* **AIM OF THE TASK**
Your response must be made up of each line in the data below that contains the string "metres".

* **DATA SHOWN**
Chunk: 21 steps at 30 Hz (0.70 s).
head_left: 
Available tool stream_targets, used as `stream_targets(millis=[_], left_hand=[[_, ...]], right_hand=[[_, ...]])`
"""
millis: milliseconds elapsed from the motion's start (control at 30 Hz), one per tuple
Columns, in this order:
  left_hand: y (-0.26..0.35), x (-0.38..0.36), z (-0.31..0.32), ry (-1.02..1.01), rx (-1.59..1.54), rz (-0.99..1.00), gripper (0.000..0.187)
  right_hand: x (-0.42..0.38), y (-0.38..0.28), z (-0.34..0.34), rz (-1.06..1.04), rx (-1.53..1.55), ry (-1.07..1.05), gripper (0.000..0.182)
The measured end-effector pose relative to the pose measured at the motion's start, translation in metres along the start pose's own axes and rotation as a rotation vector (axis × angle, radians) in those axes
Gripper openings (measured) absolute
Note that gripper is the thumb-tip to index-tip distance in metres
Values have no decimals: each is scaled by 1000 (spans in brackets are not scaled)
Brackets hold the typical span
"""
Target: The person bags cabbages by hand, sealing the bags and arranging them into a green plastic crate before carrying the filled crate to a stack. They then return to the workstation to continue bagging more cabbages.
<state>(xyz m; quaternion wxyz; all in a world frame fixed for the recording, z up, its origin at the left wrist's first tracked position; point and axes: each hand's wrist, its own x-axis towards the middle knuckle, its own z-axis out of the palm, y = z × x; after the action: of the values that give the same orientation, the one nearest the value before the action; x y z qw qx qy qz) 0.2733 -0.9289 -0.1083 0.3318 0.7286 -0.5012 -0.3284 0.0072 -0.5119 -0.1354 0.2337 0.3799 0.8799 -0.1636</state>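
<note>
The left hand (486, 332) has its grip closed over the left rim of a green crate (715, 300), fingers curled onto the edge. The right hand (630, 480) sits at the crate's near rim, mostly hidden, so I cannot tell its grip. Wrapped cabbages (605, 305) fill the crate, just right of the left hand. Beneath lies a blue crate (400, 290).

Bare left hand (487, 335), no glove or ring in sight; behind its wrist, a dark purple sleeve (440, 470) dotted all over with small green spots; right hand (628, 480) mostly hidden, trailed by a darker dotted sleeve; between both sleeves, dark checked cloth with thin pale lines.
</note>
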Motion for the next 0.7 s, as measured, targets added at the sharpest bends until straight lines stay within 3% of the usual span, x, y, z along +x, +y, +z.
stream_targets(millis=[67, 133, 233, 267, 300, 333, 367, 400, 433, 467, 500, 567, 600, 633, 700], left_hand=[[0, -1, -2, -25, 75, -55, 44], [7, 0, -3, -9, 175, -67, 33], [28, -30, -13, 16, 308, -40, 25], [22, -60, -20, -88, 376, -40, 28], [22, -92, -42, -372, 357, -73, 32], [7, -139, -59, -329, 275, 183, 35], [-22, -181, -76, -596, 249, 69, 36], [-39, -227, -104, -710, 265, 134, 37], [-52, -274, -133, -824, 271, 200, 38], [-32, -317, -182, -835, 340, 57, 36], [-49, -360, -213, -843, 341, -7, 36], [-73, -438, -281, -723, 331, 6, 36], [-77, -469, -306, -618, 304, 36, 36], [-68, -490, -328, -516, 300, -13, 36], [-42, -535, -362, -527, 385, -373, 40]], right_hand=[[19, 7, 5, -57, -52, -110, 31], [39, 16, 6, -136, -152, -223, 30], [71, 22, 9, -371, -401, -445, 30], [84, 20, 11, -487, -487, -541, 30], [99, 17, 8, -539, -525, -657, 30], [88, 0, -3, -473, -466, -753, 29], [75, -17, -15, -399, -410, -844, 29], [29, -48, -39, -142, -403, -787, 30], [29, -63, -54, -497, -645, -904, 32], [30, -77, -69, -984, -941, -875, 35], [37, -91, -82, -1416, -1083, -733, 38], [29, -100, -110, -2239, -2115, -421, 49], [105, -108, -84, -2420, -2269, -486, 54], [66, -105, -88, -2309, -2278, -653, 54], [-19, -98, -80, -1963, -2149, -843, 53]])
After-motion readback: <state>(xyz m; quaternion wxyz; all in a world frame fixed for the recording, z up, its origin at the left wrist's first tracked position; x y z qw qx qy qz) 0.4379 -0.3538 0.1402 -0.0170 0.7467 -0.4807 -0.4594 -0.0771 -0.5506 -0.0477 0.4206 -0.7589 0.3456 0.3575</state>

* **ANSWER TO THIS EXERCISE**
The measured end-effector pose relative to the pose measured at the motion's start, translation in metres along the start pose's own axes and rotation as a rotation vector (axis × angle, radians) in those axes
Note that gripper is the thumb-tip to index-tip distance in metres

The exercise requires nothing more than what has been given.